Au nom de la tolérance, de la doctrine sociale, sont-ils bien différents dans leur attitude et leurs intentions que l’ont été les partisans du national-socialisme ? La violence de leur propos, l’agressivité des symboles, l’intolérance affichée pour toutes celles et ceux qui ne partageront pas leurs principes, leur manque de discernement lors de situations complexes ou leur désir de tout simplifier n’est-il pas le substrat de toute idéologie totalitaire ?

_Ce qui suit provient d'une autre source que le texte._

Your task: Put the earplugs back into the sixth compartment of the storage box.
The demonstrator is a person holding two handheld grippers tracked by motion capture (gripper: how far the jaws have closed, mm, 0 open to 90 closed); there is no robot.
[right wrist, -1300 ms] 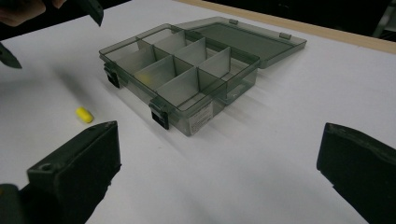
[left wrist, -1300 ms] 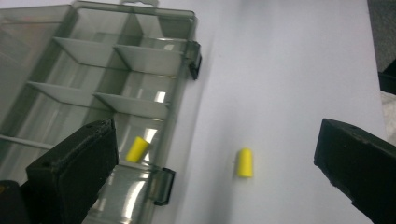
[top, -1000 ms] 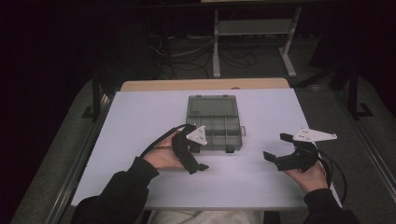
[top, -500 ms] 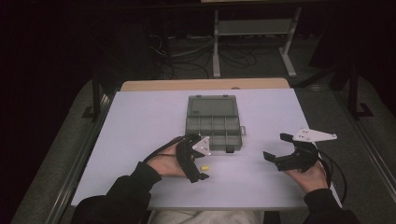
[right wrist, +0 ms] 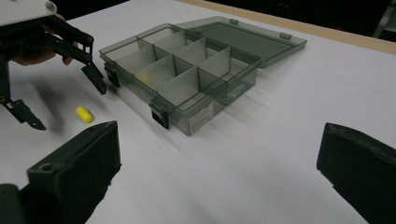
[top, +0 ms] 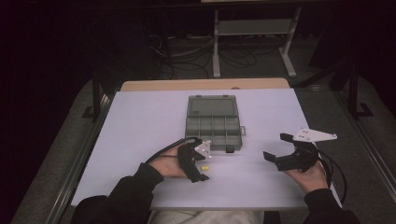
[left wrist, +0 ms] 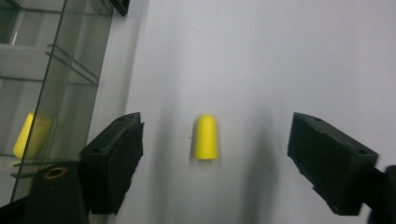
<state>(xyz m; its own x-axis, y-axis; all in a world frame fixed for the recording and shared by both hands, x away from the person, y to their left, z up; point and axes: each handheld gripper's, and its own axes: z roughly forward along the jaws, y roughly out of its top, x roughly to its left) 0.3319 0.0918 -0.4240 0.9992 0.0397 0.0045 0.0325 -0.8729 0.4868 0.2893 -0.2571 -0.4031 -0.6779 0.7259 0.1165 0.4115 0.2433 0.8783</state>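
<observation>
A person seated at a white table (top: pixel 140 140) works a handheld gripper in each hand beside an open, grey divided box (top: pixel 214 125). The left gripper (top: pixel 200 167) points down over a small yellow plug (left wrist: pixel 206 136) that lies on the bare tabletop just in front of the box. The gripper's own camera looks straight down on it: the plug sits between the two black jaws, which have just been closing but still stand apart from it on both sides, gripping nothing. From the high view the plug (top: pixel 203 167) is a yellow speck between the jaw tips, close to the box's near edge. A second yellow plug (left wrist: pixel 31 135) rests inside a front compartment of the box, seen through its clear wall.

The right gripper (top: pixel 279 148) is held well off to the right of the box, its jaws spread wide and empty above the table. Its camera takes in the box (right wrist: pixel 187 70) with the lid folded flat behind it, the loose plug (right wrist: pixel 84 114) and the left gripper (right wrist: pixel 65 100) over it.
</observation>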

Dans les faits, le nazisme a tué plusieurs millions de personnes lors de combats ou ont volontairement été exterminées. Au nom du communisme, c’est peut-être dix fois plus de victimes mais l’on considère encore qu’il faut parfaitement dissocier les dogmes des événements aux aboutissants résolument meurtriers. Les historiens et les sociologues ont peine à séparer l’idéologie de l’action des dirigeants politiques qui l’ont portée, comme l’on peut séparer les dogmes religieux des croisades et autres guerres saintes. Pour le cas des doctrines politiques nous concernant dans le présent sujet, il faut bien convenir que leurs défenseurs portent le fanatisme des symboles, le culte de personnalités et par conséquent brandissent les spectres de l’intolérance, de la haine et de la violence.

C’est tout le paradoxe des luttes populaires dont les stéréotypes ont vécu. Les grands calicots à l’effigie de Lénine, de Trotsky, puis du Che, etc. et pourquoi pas ceux de Staline et de Mao, ne relèvent plus seulement du folklore de l’adolescence quand toute la mise en scène verse dans l’intransigeance et l’action violente. Elle porte aussi les paradoxes d’une gauche internationale qui souhaite défendre les peuples, les nations face « aux oppressions » mais qui s’opposera à la notion tout à fait humaine de territoire, de communauté nationale. Cette gauche se lèvera contre le Capital s’avérant destructeur de l’Humanité mais peinera à trouver sereinement une période de transition dans le monde réel. Elle pestera contre les symboles et la notion de limites territoriales mais s’empressera de défendre des ZAD (des Zones A Défendre) de manière très irrédentiste et animale et d’en brandir différents sigles.

Un mouvement breton moderne doit sortir de ces caricatures.